◆ Brief ◆
Pick every line from the data below that contains the string "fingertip" and copy it.

◆ Data provided ◆
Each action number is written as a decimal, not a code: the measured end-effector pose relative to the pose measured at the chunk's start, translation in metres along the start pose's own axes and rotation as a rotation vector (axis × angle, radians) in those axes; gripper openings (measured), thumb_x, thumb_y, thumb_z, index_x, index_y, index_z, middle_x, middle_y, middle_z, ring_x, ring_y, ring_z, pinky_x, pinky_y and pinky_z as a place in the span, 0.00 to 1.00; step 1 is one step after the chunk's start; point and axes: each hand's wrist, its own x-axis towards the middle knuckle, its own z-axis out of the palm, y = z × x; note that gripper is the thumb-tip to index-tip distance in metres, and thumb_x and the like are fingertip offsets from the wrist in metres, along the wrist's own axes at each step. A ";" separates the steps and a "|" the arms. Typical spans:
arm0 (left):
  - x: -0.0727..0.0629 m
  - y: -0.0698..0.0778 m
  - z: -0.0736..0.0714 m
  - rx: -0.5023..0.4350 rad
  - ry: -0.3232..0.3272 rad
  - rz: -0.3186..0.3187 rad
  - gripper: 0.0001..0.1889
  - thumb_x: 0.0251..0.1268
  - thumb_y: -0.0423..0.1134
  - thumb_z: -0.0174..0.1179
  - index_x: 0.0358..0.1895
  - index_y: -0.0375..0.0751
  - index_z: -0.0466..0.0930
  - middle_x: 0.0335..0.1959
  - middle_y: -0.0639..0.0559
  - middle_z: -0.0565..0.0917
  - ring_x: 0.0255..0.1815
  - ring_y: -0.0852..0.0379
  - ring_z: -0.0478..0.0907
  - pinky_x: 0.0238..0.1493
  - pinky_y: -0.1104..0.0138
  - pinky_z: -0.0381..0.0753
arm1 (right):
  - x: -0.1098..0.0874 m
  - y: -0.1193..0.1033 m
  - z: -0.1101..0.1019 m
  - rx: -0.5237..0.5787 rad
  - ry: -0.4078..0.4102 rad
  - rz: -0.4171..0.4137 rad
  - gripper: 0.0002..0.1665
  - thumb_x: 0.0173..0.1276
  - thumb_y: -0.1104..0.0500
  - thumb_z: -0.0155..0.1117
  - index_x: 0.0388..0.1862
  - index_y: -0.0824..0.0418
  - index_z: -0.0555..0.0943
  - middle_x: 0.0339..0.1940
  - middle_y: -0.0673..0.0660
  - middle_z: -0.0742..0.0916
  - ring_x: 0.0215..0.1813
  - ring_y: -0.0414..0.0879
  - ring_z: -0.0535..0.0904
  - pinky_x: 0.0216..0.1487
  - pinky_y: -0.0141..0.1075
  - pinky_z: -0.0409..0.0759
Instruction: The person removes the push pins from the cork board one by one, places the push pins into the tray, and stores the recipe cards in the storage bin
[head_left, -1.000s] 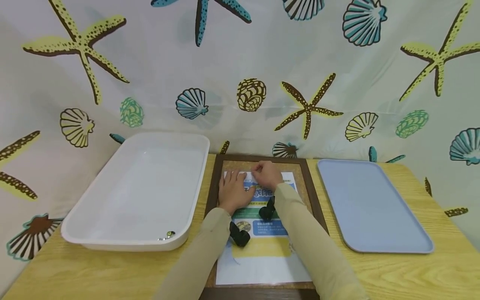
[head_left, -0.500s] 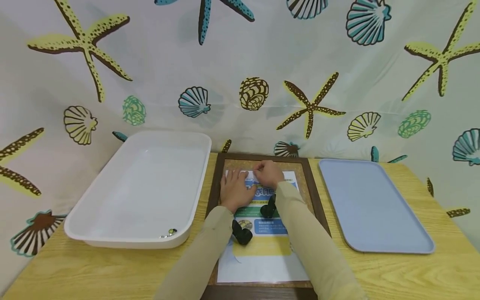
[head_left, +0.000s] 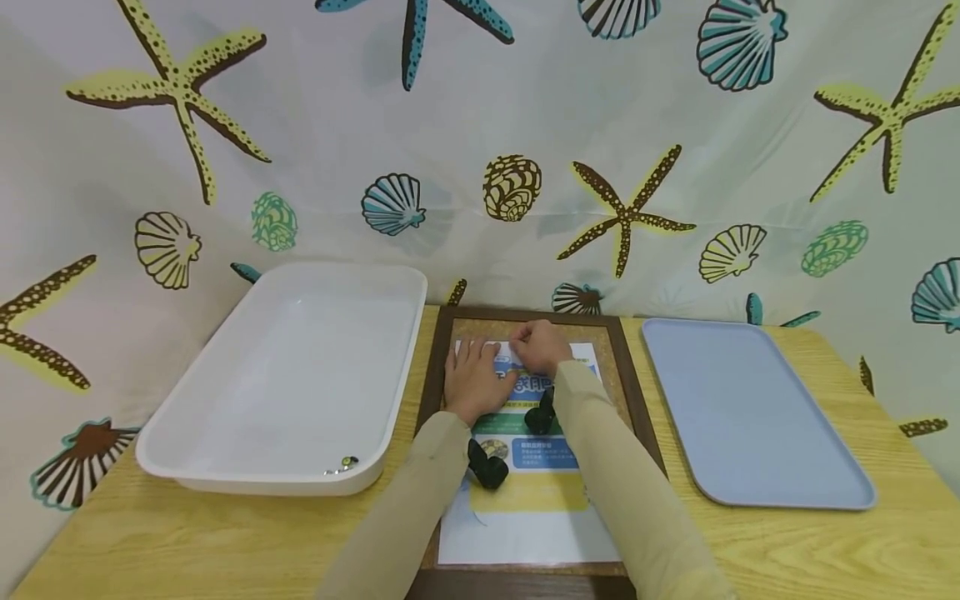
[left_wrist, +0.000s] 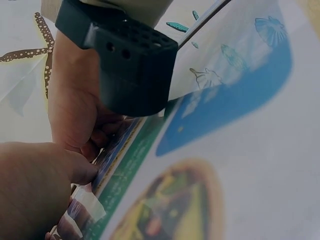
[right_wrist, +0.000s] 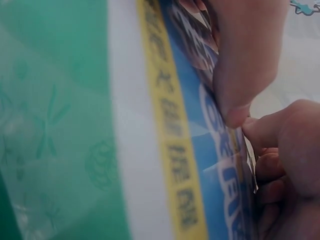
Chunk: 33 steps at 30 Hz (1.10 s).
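Honestly, almost nothing has changed in the last second. The whole head view has slid a touch sideways, which I'd put down to the head turning, because both hands sit on the same spots of the board (head_left: 525,587) as before.

The poster (head_left: 525,537) lies on the board, inside its frame. The left hand (head_left: 477,382) rests on the poster's upper left, fingers spread. The right hand (head_left: 542,346) is just beside it at the poster's top edge, fingers curled and tips bunched. Is it pinching something? Can't tell, the tips are hidden even in the wrist views.

My read: the work is parked at that top edge, the left hand probably steadying the sheet. The white tray (head_left: 281,375) left of the board has the same few tiny bits (head_left: 348,462) in its near corner, and the blue tray (head_left: 757,417) right of the board hasn't been touched.
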 end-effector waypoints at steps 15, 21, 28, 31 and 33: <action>-0.002 0.003 -0.005 -0.018 0.005 0.005 0.32 0.67 0.55 0.54 0.69 0.42 0.66 0.74 0.44 0.60 0.78 0.43 0.48 0.77 0.48 0.41 | 0.007 0.000 0.000 -0.040 -0.043 0.023 0.11 0.71 0.57 0.57 0.39 0.60 0.84 0.39 0.55 0.86 0.41 0.48 0.79 0.53 0.43 0.77; -0.004 0.001 -0.002 -0.022 0.011 -0.010 0.31 0.67 0.55 0.55 0.68 0.42 0.67 0.74 0.45 0.60 0.78 0.44 0.48 0.77 0.48 0.40 | 0.010 0.001 0.002 -0.064 -0.073 -0.005 0.10 0.70 0.57 0.58 0.39 0.59 0.85 0.38 0.54 0.86 0.40 0.47 0.79 0.52 0.42 0.78; -0.002 0.003 -0.001 -0.031 0.004 0.005 0.31 0.67 0.55 0.54 0.68 0.42 0.67 0.75 0.44 0.60 0.78 0.43 0.47 0.76 0.47 0.40 | 0.009 0.004 -0.001 -0.072 -0.069 -0.012 0.09 0.69 0.57 0.58 0.38 0.60 0.85 0.36 0.54 0.86 0.39 0.46 0.79 0.51 0.41 0.77; -0.001 0.005 -0.003 -0.026 0.003 0.006 0.31 0.67 0.55 0.54 0.68 0.42 0.67 0.75 0.44 0.60 0.78 0.43 0.47 0.76 0.47 0.40 | 0.008 0.003 -0.003 -0.088 -0.075 -0.017 0.10 0.70 0.58 0.58 0.38 0.60 0.84 0.37 0.54 0.86 0.39 0.47 0.79 0.51 0.41 0.77; 0.000 0.005 -0.004 -0.022 0.006 0.007 0.31 0.67 0.55 0.54 0.68 0.42 0.67 0.75 0.44 0.60 0.78 0.43 0.47 0.76 0.47 0.41 | 0.009 0.002 -0.005 -0.096 -0.078 -0.026 0.10 0.69 0.57 0.57 0.38 0.60 0.84 0.37 0.54 0.86 0.40 0.47 0.79 0.51 0.41 0.77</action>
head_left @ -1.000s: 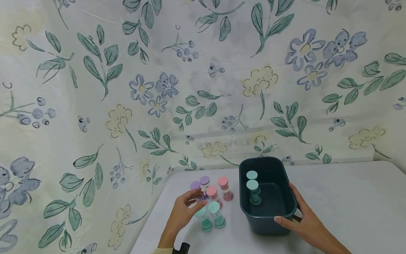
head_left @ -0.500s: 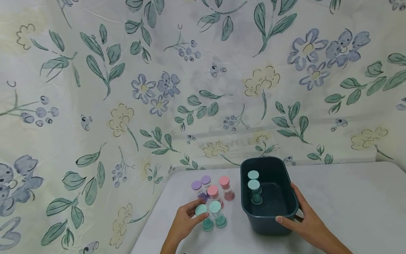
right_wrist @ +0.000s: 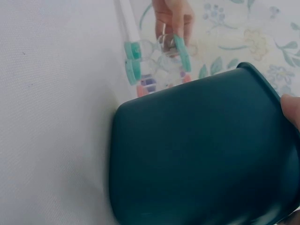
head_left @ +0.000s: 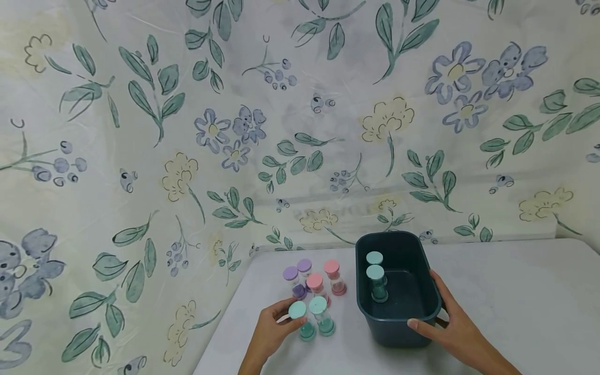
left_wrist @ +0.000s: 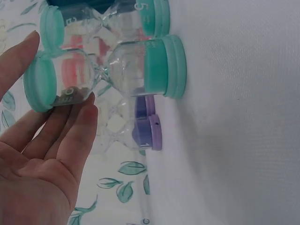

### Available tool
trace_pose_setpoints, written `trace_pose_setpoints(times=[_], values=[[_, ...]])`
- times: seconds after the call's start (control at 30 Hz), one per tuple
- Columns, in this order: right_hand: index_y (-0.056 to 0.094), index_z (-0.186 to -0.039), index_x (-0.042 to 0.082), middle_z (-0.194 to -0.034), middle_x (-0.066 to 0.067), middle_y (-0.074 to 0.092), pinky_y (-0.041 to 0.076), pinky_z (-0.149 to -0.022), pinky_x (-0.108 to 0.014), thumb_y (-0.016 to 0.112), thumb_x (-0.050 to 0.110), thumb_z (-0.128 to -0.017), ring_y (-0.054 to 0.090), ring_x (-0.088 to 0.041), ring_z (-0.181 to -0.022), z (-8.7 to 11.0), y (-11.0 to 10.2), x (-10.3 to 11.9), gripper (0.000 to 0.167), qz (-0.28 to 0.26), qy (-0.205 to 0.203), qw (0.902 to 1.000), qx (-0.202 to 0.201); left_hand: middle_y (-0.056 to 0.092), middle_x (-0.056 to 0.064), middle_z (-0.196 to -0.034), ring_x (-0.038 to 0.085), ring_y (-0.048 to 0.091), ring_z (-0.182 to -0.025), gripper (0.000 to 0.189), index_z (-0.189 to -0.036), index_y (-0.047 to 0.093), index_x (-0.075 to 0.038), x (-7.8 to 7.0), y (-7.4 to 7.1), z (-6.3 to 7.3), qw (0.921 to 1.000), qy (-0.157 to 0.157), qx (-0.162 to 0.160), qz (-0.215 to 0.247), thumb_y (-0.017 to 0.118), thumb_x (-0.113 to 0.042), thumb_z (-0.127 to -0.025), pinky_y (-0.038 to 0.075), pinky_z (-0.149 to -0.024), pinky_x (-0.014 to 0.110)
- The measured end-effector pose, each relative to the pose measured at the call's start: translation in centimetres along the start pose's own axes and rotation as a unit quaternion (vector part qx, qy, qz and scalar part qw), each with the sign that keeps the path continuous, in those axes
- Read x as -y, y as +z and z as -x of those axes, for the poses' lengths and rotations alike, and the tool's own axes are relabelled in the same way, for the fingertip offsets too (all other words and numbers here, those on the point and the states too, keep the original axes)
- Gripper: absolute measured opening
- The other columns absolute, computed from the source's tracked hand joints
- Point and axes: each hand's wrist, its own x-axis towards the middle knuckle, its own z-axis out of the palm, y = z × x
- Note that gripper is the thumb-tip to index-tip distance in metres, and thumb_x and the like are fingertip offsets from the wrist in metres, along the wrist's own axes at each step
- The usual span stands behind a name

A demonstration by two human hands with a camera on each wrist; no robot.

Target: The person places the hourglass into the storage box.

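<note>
My left hand (head_left: 275, 328) pinches the upper end of a teal-capped hourglass (head_left: 307, 329) between thumb and fingers. In the left wrist view this hourglass (left_wrist: 126, 72) stands upright on the table, teal sand in its lower bulb. A second teal hourglass (head_left: 323, 320) stands close at its right. My right hand (head_left: 447, 323) grips the near right corner of a dark teal bin (head_left: 398, 330), thumb over the rim. Inside the bin, along its left side, stand two teal hourglasses (head_left: 376, 284). In the right wrist view the bin's wall (right_wrist: 201, 150) fills much of the picture.
Behind the teal pair stand two pink hourglasses (head_left: 334, 278) and two purple hourglasses (head_left: 292, 278), close together. The white table (head_left: 515, 291) reaches back to a floral cloth (head_left: 300, 156) hanging behind and at the left.
My left hand has come down and toward me from above the group, and its fingers have closed on the left teal hourglass. The right hand keeps its hold on the bin.
</note>
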Motion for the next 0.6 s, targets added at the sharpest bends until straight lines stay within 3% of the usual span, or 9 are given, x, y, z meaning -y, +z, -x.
trace_pose_setpoints(times=[0.2, 0.37, 0.6], values=[[-0.019, -0.163, 0.036, -0.174, -0.023, -0.004, 0.042, -0.112, -0.068, 0.077, 0.047, -0.09, 0.018, -0.057, -0.152, -0.01, -0.03, 0.02, 0.121, 0.001, 0.001, 1.0, -0.001, 0.069, 0.017, -0.134, 0.02, 0.069, -0.114, 0.063, -0.134, 0.063, 0.004, 0.51, 0.08, -0.09, 0.9992, -0.02, -0.019, 0.029, 0.088, -0.022, -0.082, 0.06, -0.096, 0.028], [-0.019, -0.163, 0.035, -0.174, -0.023, -0.004, 0.042, -0.112, -0.068, 0.077, 0.048, -0.09, 0.018, -0.056, -0.152, -0.12, -0.08, 0.05, 0.121, 0.003, 0.003, 1.0, -0.003, 0.072, 0.015, -0.125, 0.019, 0.072, -0.109, 0.057, -0.127, 0.067, 0.004, 0.69, 0.05, -0.15, 0.9967, -0.026, -0.049, 0.059, 0.09, -0.015, -0.079, 0.06, -0.092, 0.024], [-0.019, -0.163, 0.034, -0.173, -0.024, -0.004, 0.042, -0.112, -0.067, 0.077, 0.049, -0.09, 0.018, -0.056, -0.152, -0.14, -0.15, 0.18, 0.122, 0.006, 0.005, 1.0, -0.002, 0.076, 0.013, -0.118, 0.019, 0.072, -0.108, 0.048, -0.12, 0.073, 0.001, 0.02, -0.58, 0.05, 0.9944, -0.022, -0.086, 0.058, 0.091, -0.014, -0.077, 0.061, -0.091, 0.025]])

◆ Your response ◆
Each action number is written as a decimal, not a code: the measured end-effector pose relative to the pose measured at the chunk's start, translation in metres along the start pose's own axes and rotation as a rotation vector (axis × angle, radians) in those axes; gripper openings (measured), thumb_x, thumb_y, thumb_z, index_x, index_y, index_z, middle_x, middle_y, middle_z, ring_x, ring_y, ring_z, pinky_x, pinky_y and pinky_z as a place in the span, 0.00 to 1.00; step 1 is one step after the chunk's start; point and axes: each hand's wrist, its own x-axis towards the middle knuckle, its own z-axis out of the palm, y = z × x; note that gripper is the thumb-tip to index-tip distance in metres, and thumb_x and the like are fingertip offsets from the wrist in metres, along the wrist's own axes at each step. A ";" separates the steps and a "|" the arms. Typical spans:
- Read x as -y, y as +z and z as -x of those axes, for the poses' lengths and rotations alike, and the tool's own axes are relabelled in the same way, for the fingertip offsets too (all other words and numbers here, those on the point and the states too, keep the original axes)
- Note that gripper is the thumb-tip to index-tip distance in metres, and thumb_x and the like are fingertip offsets from the wrist in metres, along the wrist's own axes at each step

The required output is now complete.